• WORK ITEM
What you write must match, character for character, the lines from the one with "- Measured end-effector" down to the one with "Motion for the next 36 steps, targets" in the listing below, minus its pictures.

• DATA SHOWN
------

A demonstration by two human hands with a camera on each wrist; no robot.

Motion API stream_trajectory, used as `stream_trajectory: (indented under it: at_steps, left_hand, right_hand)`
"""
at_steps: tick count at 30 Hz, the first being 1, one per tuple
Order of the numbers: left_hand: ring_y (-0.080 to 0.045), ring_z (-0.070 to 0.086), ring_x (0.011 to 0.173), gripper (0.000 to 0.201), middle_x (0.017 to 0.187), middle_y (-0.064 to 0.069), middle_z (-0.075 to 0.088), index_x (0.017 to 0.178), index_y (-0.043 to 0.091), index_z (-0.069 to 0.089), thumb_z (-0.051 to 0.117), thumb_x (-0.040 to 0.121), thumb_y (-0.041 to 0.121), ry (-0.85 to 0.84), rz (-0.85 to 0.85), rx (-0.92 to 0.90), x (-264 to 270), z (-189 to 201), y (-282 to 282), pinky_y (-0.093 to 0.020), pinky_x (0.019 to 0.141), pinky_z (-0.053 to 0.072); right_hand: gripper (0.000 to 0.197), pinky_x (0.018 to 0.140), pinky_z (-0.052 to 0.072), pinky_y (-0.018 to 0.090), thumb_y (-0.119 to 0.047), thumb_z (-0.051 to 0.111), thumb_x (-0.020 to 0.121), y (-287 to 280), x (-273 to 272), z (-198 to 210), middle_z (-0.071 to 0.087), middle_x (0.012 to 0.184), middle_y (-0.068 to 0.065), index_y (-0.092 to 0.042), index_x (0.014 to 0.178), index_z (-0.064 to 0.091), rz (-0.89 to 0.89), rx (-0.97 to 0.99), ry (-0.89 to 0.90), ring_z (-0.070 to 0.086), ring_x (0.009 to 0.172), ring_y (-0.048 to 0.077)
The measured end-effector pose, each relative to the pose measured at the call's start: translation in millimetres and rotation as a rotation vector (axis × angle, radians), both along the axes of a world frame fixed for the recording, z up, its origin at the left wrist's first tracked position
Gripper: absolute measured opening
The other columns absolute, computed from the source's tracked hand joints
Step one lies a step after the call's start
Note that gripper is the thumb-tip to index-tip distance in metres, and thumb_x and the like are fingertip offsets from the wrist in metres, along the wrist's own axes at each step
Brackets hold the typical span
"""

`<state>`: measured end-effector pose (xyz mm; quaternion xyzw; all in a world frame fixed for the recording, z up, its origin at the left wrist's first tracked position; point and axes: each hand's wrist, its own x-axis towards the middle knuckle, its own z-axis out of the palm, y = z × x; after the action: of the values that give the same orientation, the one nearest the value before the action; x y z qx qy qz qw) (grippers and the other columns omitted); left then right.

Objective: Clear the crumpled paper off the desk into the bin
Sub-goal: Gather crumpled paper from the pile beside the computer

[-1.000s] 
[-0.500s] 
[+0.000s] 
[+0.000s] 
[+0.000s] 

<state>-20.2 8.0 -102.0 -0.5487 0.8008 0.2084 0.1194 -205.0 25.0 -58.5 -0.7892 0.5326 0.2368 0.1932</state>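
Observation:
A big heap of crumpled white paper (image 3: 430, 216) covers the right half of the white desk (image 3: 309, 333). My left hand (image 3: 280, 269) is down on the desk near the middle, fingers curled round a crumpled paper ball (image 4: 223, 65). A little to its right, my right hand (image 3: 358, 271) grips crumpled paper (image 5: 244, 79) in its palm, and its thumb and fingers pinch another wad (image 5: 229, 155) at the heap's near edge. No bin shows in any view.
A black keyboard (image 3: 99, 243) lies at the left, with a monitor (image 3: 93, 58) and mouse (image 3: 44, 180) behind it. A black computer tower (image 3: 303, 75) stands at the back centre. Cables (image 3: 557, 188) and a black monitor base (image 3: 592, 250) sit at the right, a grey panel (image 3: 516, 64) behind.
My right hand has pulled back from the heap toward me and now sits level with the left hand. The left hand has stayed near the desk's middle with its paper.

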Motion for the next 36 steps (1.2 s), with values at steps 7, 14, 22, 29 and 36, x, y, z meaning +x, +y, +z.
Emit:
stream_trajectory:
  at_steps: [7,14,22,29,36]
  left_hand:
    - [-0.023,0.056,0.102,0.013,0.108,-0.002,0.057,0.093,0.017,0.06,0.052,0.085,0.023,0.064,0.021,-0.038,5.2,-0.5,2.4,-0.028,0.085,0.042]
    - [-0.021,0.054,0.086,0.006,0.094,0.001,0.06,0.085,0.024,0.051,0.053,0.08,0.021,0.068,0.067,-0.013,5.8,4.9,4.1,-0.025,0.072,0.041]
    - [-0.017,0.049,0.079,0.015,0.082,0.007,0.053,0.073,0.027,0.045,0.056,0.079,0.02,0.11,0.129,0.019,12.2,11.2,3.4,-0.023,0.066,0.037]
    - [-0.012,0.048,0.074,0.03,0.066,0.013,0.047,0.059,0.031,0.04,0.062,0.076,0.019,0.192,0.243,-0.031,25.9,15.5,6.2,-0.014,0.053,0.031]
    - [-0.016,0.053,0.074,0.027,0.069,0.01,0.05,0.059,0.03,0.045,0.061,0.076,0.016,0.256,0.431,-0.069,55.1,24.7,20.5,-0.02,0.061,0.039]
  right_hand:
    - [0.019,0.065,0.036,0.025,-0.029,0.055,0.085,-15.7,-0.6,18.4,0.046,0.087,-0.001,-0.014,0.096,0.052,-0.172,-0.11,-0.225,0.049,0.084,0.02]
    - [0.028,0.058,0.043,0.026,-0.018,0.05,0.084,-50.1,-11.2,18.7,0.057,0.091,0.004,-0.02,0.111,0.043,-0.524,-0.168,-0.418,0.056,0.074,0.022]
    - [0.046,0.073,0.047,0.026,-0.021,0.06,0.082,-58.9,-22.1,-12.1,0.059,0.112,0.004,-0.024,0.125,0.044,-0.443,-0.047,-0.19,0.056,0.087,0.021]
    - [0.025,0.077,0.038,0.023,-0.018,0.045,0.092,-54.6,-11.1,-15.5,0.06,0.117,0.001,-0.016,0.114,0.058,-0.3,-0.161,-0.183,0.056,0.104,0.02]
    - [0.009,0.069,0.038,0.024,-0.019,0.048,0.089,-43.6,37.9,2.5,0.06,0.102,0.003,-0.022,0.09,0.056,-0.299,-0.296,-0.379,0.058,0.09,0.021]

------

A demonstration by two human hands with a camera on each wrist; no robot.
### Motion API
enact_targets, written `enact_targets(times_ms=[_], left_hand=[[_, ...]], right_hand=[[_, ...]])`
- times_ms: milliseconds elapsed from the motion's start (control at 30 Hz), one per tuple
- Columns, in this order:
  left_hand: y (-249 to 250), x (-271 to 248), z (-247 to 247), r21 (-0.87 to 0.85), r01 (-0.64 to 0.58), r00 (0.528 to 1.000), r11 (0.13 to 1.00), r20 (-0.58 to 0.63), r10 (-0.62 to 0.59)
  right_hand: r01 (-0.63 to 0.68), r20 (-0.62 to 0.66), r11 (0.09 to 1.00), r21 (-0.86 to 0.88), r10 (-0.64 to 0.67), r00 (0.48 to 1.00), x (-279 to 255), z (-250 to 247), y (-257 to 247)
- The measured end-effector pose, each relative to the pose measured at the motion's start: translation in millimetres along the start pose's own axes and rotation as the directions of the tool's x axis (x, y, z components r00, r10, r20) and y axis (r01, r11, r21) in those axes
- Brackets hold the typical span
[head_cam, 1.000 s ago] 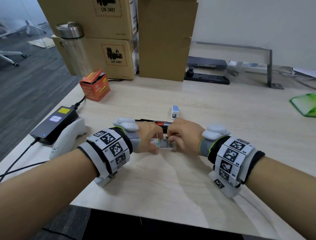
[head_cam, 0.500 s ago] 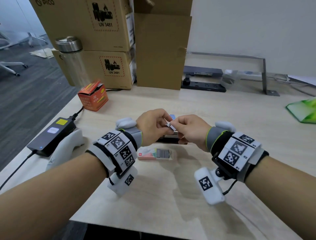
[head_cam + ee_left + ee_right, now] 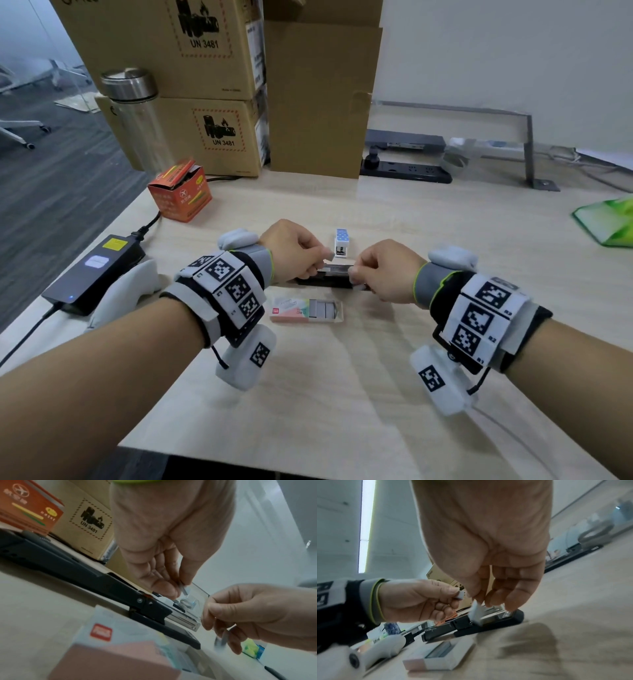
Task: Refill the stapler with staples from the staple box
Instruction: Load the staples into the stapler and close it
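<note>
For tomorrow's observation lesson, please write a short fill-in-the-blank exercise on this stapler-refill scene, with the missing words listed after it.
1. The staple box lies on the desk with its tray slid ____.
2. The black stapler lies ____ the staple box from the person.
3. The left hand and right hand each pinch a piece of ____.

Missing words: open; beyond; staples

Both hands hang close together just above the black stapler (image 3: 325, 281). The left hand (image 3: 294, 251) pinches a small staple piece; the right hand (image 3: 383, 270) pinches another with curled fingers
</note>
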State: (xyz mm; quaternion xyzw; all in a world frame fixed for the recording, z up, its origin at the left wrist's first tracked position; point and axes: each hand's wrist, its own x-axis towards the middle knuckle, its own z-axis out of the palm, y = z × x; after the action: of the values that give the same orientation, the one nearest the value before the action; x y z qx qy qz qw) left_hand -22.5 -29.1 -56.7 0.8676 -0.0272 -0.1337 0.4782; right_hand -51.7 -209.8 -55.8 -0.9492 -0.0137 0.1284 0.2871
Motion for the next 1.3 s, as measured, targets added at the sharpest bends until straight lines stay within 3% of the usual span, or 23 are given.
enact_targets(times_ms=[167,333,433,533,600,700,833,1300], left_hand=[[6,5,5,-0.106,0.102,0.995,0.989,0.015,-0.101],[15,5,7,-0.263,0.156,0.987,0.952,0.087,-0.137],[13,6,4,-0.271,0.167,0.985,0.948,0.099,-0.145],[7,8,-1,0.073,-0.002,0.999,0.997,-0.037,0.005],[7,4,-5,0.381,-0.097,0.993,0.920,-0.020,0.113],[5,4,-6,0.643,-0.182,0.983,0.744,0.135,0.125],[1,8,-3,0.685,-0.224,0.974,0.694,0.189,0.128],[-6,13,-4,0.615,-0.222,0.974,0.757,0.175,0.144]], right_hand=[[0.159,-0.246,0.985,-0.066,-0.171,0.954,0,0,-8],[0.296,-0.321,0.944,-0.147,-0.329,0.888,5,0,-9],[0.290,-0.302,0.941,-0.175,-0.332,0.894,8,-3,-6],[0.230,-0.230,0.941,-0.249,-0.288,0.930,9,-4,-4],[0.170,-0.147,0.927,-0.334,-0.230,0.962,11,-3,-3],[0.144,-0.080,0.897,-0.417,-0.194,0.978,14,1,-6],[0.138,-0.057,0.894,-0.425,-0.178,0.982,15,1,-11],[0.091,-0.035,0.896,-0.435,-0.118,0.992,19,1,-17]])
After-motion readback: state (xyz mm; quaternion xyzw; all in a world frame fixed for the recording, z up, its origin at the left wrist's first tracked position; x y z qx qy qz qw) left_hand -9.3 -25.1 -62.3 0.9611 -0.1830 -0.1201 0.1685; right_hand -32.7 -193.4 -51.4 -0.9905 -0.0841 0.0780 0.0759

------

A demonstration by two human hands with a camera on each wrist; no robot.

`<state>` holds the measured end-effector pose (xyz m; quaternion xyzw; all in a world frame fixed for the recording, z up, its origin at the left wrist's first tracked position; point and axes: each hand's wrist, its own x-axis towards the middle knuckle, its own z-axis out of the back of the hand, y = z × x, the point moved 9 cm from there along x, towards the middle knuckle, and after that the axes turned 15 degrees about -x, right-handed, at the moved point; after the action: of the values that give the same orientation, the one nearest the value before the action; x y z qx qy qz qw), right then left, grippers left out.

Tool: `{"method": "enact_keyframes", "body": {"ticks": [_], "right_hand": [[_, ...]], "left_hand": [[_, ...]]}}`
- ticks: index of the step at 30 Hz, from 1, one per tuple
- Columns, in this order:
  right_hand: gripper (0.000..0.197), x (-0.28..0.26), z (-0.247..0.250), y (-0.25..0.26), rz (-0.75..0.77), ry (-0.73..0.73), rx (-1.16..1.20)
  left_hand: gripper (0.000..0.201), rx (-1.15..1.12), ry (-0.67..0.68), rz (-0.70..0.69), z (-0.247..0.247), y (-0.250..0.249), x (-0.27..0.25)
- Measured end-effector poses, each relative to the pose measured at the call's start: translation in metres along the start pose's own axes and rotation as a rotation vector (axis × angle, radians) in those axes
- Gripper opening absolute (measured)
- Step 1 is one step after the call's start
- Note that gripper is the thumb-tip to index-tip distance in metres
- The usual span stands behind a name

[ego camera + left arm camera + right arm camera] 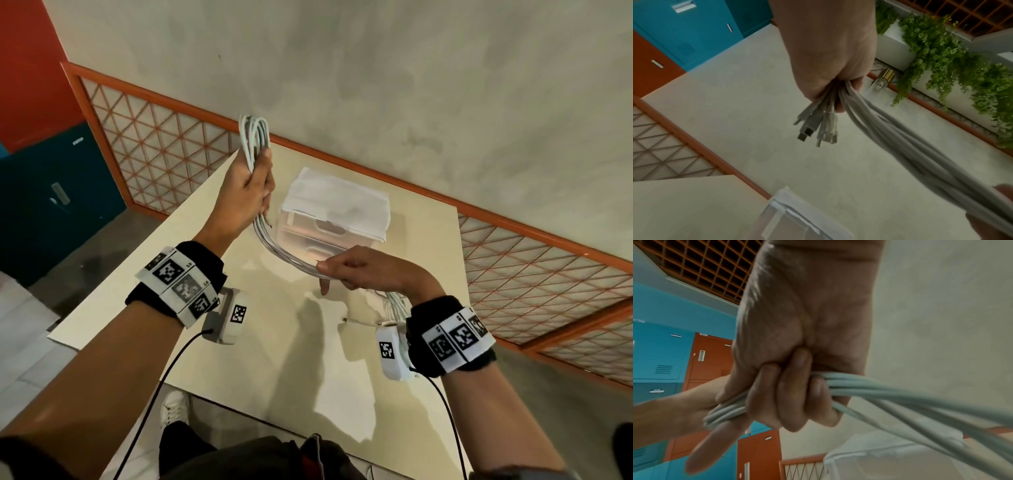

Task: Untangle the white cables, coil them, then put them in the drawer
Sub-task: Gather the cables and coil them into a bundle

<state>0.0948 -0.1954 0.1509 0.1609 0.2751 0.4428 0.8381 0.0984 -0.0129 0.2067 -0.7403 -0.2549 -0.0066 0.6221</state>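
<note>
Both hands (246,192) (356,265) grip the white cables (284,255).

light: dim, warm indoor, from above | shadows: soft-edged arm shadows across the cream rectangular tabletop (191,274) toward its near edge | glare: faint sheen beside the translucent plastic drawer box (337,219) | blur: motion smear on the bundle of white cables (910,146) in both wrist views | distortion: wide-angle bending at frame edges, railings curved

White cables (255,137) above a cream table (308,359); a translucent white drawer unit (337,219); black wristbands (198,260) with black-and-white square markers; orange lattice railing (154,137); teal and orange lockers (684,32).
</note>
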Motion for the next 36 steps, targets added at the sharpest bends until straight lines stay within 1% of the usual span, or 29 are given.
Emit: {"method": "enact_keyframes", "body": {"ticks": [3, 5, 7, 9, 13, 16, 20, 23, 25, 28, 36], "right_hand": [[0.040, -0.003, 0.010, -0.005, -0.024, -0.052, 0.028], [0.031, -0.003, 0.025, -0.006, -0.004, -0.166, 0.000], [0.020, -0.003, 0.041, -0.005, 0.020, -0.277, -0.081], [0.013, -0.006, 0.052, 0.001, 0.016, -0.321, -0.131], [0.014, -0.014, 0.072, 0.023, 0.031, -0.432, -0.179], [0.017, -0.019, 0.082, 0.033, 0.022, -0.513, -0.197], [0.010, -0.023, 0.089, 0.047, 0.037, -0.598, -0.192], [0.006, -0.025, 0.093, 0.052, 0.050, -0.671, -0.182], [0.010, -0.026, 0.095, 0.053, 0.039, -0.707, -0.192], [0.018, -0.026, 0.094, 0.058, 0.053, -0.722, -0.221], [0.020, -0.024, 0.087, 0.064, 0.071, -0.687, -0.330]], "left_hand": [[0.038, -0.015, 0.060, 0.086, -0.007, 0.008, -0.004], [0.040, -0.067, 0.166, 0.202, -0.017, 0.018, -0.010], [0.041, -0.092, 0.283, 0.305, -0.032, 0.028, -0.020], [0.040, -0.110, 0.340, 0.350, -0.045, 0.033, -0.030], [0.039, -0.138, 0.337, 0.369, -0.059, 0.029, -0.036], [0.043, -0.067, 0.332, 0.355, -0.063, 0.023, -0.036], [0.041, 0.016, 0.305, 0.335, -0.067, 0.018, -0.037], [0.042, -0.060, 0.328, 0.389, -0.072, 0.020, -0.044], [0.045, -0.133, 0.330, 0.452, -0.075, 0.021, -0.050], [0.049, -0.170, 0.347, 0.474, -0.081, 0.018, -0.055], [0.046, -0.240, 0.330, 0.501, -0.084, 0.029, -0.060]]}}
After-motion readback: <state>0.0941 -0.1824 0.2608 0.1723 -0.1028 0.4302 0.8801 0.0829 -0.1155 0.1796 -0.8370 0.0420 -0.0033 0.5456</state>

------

• RESULT OF THE TASK
- Measured end-effector poses, each relative to the pose measured at the call's start: translation in metres along the start pose's own axes and rotation as a rotation vector (axis × angle, radians) in those axes
- Gripper opening absolute (measured)
- Step 1 is one step after the call's start
- Note that gripper is the thumb-tip to index-tip distance in metres
- The usual span stands behind a name

[ego camera + left arm camera + right arm camera] 

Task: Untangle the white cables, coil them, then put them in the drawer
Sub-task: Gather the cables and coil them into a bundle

<state>0.0948 -0.1954 0.1509 0.1609 0.2751 0.4428 0.8381 0.0984 -0.0129 0.2067 -0.7403 -0.2549 -0.0066 0.6221</state>
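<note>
Both hands (246,192) (356,265) grip the white cables (284,255).

light: dim, warm indoor, from above | shadows: soft-edged arm shadows across the cream rectangular tabletop (191,274) toward its near edge | glare: faint sheen beside the translucent plastic drawer box (337,219) | blur: motion smear on the bundle of white cables (910,146) in both wrist views | distortion: wide-angle bending at frame edges, railings curved

White cables (255,137) above a cream table (308,359); a translucent white drawer unit (337,219); black wristbands (198,260) with black-and-white square markers; orange lattice railing (154,137); teal and orange lockers (684,32).
</note>
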Motion for the next 36 steps, targets added at the sharpest bends until straight lines stay within 1% of the usual span, or 29 are given.

The response above is complete.